Tornerà all’università?

“Parteciperò a qualche concorso giusto, con meno spinta di prima. Credo che la comunità scientifica cui appartengo debba essere ancora un luogo di discussione non di sciacalli silenziosi in attesa che arrivi il loro momento per entrare. Oggi avrei le mie possibilità, ho continuato a pubblicare, ho l’abilitazione all’insegnamento in Spagna, sono esperto valutatore delle proposte Marie-Curie per Horizon 2020. La mia priorità, oggi, però, è quella di entrare a scuola. Devo campare, sono stufo di inseguire il precariato”.

Perché lei oggi, a 41 anni. è un insegnante precario di scuola.

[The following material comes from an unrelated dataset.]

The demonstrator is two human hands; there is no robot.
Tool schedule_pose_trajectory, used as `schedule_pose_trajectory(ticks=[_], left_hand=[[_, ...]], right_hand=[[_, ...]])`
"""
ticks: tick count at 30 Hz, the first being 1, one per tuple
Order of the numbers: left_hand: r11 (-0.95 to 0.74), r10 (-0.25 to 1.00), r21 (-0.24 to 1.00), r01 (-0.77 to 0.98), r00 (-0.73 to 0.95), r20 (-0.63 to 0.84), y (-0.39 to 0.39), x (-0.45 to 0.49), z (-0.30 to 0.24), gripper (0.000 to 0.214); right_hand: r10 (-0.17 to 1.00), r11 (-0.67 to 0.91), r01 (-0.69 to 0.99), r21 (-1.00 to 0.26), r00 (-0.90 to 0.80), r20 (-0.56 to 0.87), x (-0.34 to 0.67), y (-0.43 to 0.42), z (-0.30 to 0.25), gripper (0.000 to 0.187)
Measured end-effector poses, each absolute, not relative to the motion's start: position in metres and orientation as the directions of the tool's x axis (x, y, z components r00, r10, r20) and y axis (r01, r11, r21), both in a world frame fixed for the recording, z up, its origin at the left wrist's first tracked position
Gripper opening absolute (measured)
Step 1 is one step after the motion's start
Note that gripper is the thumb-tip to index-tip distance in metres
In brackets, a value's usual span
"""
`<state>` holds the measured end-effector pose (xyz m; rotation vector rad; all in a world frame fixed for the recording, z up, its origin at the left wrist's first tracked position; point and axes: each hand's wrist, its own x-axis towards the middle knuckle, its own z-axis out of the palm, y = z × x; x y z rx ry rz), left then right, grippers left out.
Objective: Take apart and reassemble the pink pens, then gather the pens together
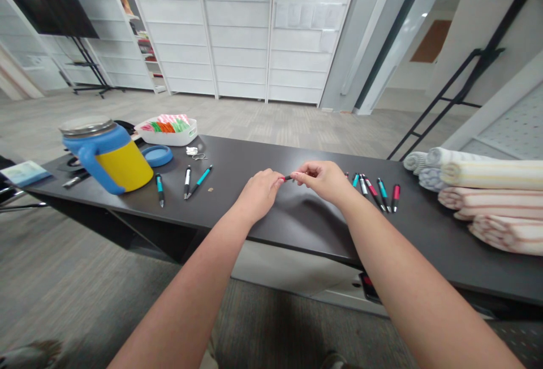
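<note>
Both my hands meet over the middle of the dark table (297, 216). My left hand (259, 191) and my right hand (322, 179) are closed in pinches on the two ends of a small pen (289, 177) with a red end and a dark body, held just above the tabletop. Right of my right hand lie several pens (377, 191) in teal, red and white, close together. Three more pens (186, 181) lie apart to the left of my left hand.
A yellow jug (108, 154) with blue handle and metal lid stands at the left, a blue lid (156, 155) beside it. A white tray (167, 130) of coloured packets sits behind. Rolled and folded towels (487, 188) fill the right end. White cabinets stand beyond.
</note>
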<state>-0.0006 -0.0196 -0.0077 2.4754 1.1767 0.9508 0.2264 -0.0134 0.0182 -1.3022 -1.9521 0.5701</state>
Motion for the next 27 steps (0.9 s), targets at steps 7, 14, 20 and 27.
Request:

“Sì, tagliato fuori dall’altra piccola riforma del reclutamento scolastico appoggiata sul Decreto sostegni bis. Con tutta la mia specializzazione universitaria nelle lingue, oggi faccio l’insegnante di sostegno, disciplina per cui non sono specializzato, su un alunno con un handicap grave. Lavoro in un liceo scientifico di Ladispoli. Vedo trentenni passarmi davanti a scuola e all’università e vivo tutto questo con frustrazione. Vivo in affitto in una casa piccola, non ho figli perché ho paura di perdere il lavoro. L’università mi ha rovinato la vita, la scuola non me la sta migliorando”.